DHHS Nonprofit Contracting Issues

A 2022  NC Senate bill (S.894) that would address a variety of issues that nonprofits have experienced with their grants and contracts with the NC Department of Health and Human Services (DHHS), including late contracts, late payments, underpayment for indirect costs, midstream changes to contract terms, and burdensome application and reporting requirements.

The bill would:

  1. Allow nonprofit grantees and contractors to get automatic six-month extensions of their contracts if the renewal process hasn’t been completed within 10 days of the new contract start date.

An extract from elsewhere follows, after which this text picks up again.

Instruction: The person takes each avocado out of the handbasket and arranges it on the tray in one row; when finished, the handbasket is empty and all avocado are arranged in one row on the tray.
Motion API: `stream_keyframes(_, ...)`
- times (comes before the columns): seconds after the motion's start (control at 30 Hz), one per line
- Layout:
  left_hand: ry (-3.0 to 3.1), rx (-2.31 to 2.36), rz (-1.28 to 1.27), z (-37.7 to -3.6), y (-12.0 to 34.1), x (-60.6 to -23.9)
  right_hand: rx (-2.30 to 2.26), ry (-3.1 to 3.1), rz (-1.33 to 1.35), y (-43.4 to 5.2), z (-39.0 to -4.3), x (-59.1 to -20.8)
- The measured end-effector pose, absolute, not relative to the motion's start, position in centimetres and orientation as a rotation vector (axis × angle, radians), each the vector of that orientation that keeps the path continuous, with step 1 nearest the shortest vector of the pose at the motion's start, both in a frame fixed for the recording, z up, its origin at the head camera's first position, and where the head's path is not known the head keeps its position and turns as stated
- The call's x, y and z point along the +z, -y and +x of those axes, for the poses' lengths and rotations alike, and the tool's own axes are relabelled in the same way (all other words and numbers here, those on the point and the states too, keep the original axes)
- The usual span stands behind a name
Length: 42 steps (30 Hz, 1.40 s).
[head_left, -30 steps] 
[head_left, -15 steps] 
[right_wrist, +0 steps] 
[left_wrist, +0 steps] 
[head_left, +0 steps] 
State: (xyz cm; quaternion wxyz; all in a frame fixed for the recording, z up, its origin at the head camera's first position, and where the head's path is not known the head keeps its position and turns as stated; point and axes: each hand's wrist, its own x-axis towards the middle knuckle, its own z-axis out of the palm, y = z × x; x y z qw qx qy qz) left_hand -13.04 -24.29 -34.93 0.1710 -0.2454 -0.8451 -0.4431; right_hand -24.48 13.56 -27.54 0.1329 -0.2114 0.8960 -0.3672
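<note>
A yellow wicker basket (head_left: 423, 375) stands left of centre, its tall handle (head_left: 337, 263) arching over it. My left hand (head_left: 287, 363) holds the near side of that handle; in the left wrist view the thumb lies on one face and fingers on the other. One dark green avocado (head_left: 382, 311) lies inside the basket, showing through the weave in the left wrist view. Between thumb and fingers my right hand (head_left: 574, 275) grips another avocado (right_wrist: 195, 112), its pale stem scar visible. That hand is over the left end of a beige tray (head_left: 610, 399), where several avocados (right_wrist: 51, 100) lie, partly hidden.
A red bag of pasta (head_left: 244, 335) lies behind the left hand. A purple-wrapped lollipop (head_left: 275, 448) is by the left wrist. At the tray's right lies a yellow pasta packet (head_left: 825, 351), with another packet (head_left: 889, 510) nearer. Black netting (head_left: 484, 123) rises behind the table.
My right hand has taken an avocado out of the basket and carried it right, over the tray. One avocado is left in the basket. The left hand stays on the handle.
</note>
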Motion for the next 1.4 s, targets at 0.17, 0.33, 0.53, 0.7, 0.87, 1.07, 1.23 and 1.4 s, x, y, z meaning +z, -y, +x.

This provision is designed to respond to concerns that many nonprofits have expressed about challenges in offering continuity of services when DHHS is delayed in issuing new contracts.
  2. Require DHHS to pay reimbursement invoices within 30 days of receipt of an invoice from a nonprofit and require DHHS to pay interest at the rate of 3% per month when making late payments to nonprofit contractors and grantees.
  3. Establish a de minimis indirect cost rate of 10% of modified total direct costs on nonprofits’ grants and contracts with DHHS where organizations don’t have federally-approved indirect cost rate. Contractors with a federally-approved indirect cost rate would also be allowed to apply this rate to their state grants and contracts with DHHS. This provision is consistent with the rule in the OMB Uniform Guidance for indirect costs on federal funds and was developed in response to many nonprofits’ concerns that their state contracts do not allow funds to be used for indirect costs.
  4. Set a standard 60-day timeframe for contract negotiation, oversight, and monitoring duties and a requirement that key performance indicators and contract deliverables are included in the contract and used as the basis for performance monitoring. This provision comes in response to nonprofits’ concerns about lengthy contract negotiations and unclear performance measures on contracts.
  5. Establish training and continuing education requirements for DHHS staff and limit the required trainings and meetings that nonprofits must attend as part of their grants or contracts to those that are directly related to services provided under the contract or necessary for purposes of contract administration. This provision is designed to respond to some of nonprofits’ concerns about burdensome grant application and reporting requirements.
  6. Prohibit DHHS from making material amendments to contracts with nonprofit service providers after the execution of the contracts unless the amendments are necessary to comply with changes to federal or state laws. This provision responds to nonprofits’ concerns about midstream changes to their state contracts, which can create significant new compliance costs for nonprofits.
  7. Create a legislative advisory committee on nonprofit/DHHS contracting that would look into issues of late contract delivery, late payments, underpayment for indirect costs, mid-stream changes to contracts, overly complex or redundant grant and contract application requirements, overly complex or redundant grant and contract reporting requirements, and unduly burdensome and unnecessary training or meeting requirements for contractors or grantees. This committee would report its findings to the General Assembly at least once a year.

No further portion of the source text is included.